Preserving predictive information under biologically plausible compression.

Sylvia C L Durian1, Kyle Bojanek1, Olivier Marre2

  • 1Department of Organismal Biology and Anatomy, University of Chicago, Chicago, IL 60637, USA.

PNAS Nexus
|July 6, 2026
PubMed
Summary
This summary is machine-generated.

Researchers explored how the brain preserves information during neural compression.

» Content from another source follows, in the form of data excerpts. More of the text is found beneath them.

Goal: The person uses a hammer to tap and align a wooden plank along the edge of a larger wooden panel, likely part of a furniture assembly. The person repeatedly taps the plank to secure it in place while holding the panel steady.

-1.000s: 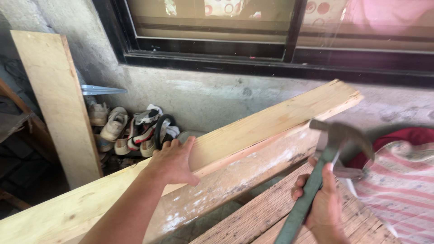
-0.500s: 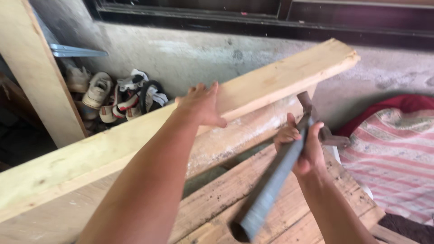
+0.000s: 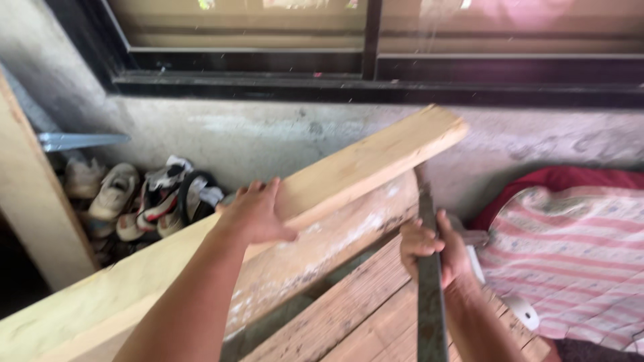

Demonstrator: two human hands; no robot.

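the pale wooden plank point(image 3: 349, 167) lies slanted over an older whitish board point(image 3: 335, 248), below the window. the left hand point(image 3: 258, 213) presses flat on it, fingers together. the right hand point(image 3: 433, 248) is clamped on the hammer handle point(image 3: 429, 295). the plank may slip if the pressing hand loosens. compared with before, the hammer is now drawn back, its handle pointing toward the camera.
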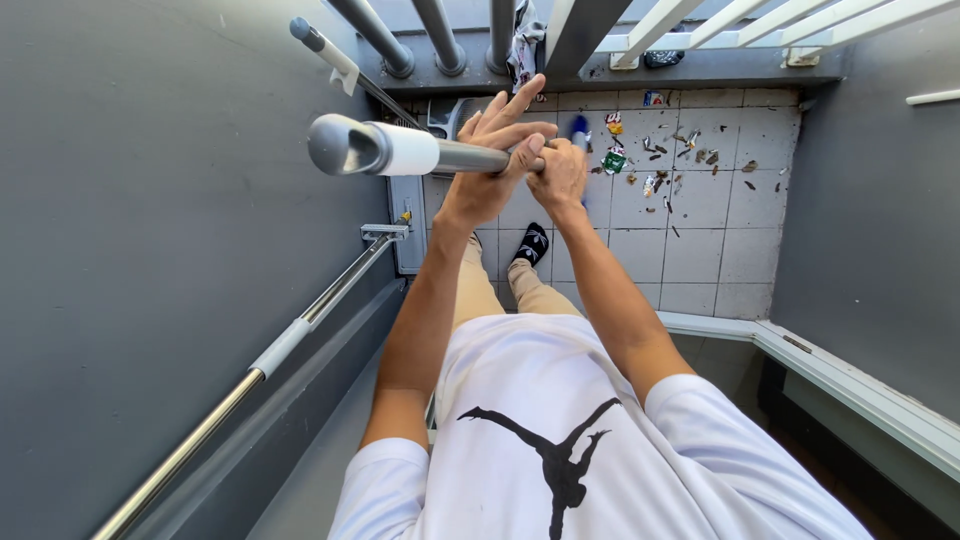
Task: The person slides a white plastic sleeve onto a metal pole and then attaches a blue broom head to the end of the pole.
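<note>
Head view: both hands meet on one grey handle (455, 155), whose long axis runs from its capped end, out beyond the left hand (495, 150), down past the right hand (560, 175) toward the tiled floor (700, 260). Left hand rests on the shaft with fingers splayed loose; right hand is wrapped tight just below it, nearer the litter (660, 160).
</note>
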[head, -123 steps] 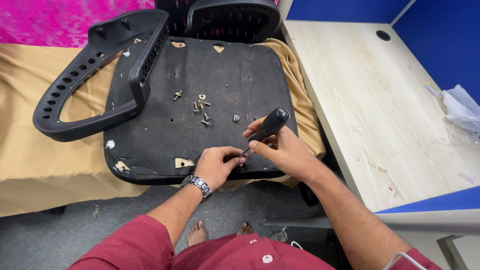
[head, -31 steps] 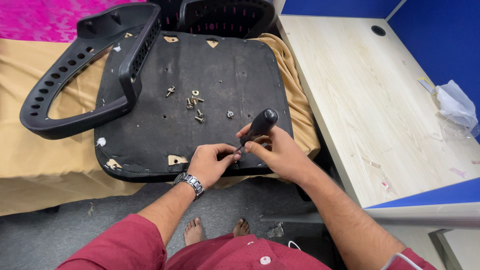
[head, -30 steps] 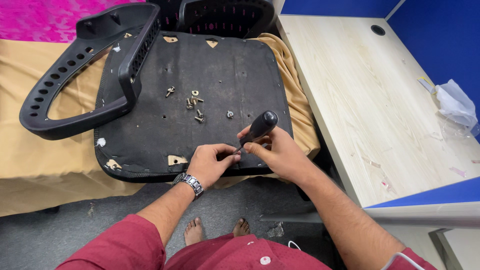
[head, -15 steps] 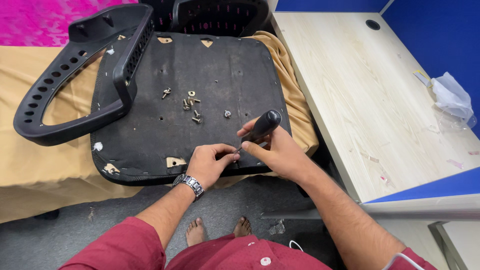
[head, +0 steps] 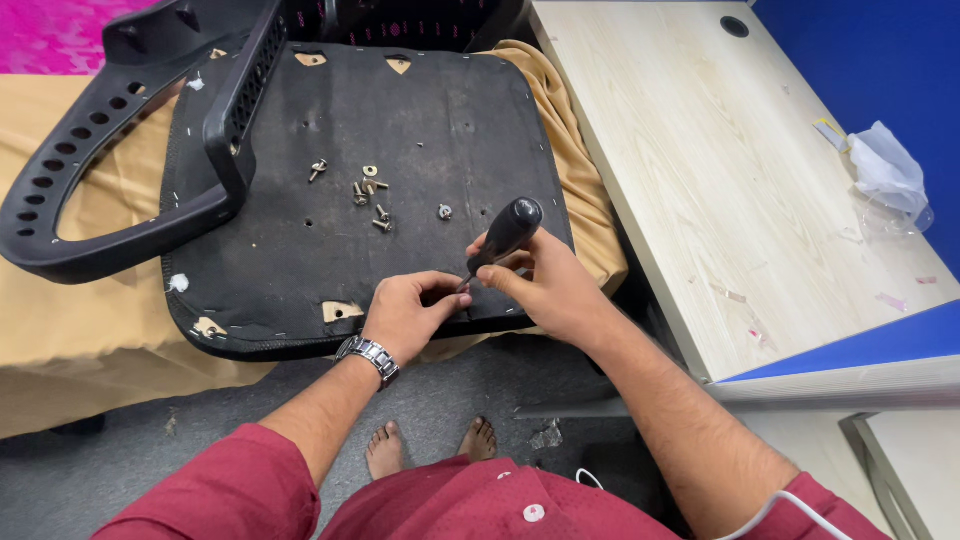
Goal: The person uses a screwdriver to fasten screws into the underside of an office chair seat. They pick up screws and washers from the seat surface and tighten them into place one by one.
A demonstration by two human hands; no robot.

They found that compressing retinal inputs for prediction enables downstream neurons to forecast future events effectively.

Keywords:
downstream readoutinformation theorynatural scenespopulation codingprediction

Related Experiment Videos

Area of Science:

  • Neuroscience
  • Computational Neuroscience
  • Information Theory

Background:

  • Retinal ganglion cells exhibit high convergence, creating a challenge for information transfer to downstream neurons.
  • Neural processing involves compression, but the computational principles guiding this compression are not fully understood.

Purpose of the Study:

  • To investigate how information is preserved through neural compression, particularly in the context of prediction.
  • To compare compression methods that prioritize predictive information with standard neural compression frameworks.

Main Methods:

  • The study focused on prediction as a core neural computation.
  • Compared different compression strategies for retinal inputs, evaluating their impact on downstream predictive accuracy.

Main Results:

  • Compressing retinal inputs to optimize for predictive computations significantly improved the ability of downstream neurons to predict future events.
  • This predictive compression framework demonstrated near-optimal performance across natural scenes.

Conclusions:

  • Optimal predictive coding is a viable strategy for information preservation in compressed neural representations.
  • The proposed framework may offer insights into information maintenance in other sensory systems and under various compression scenarios.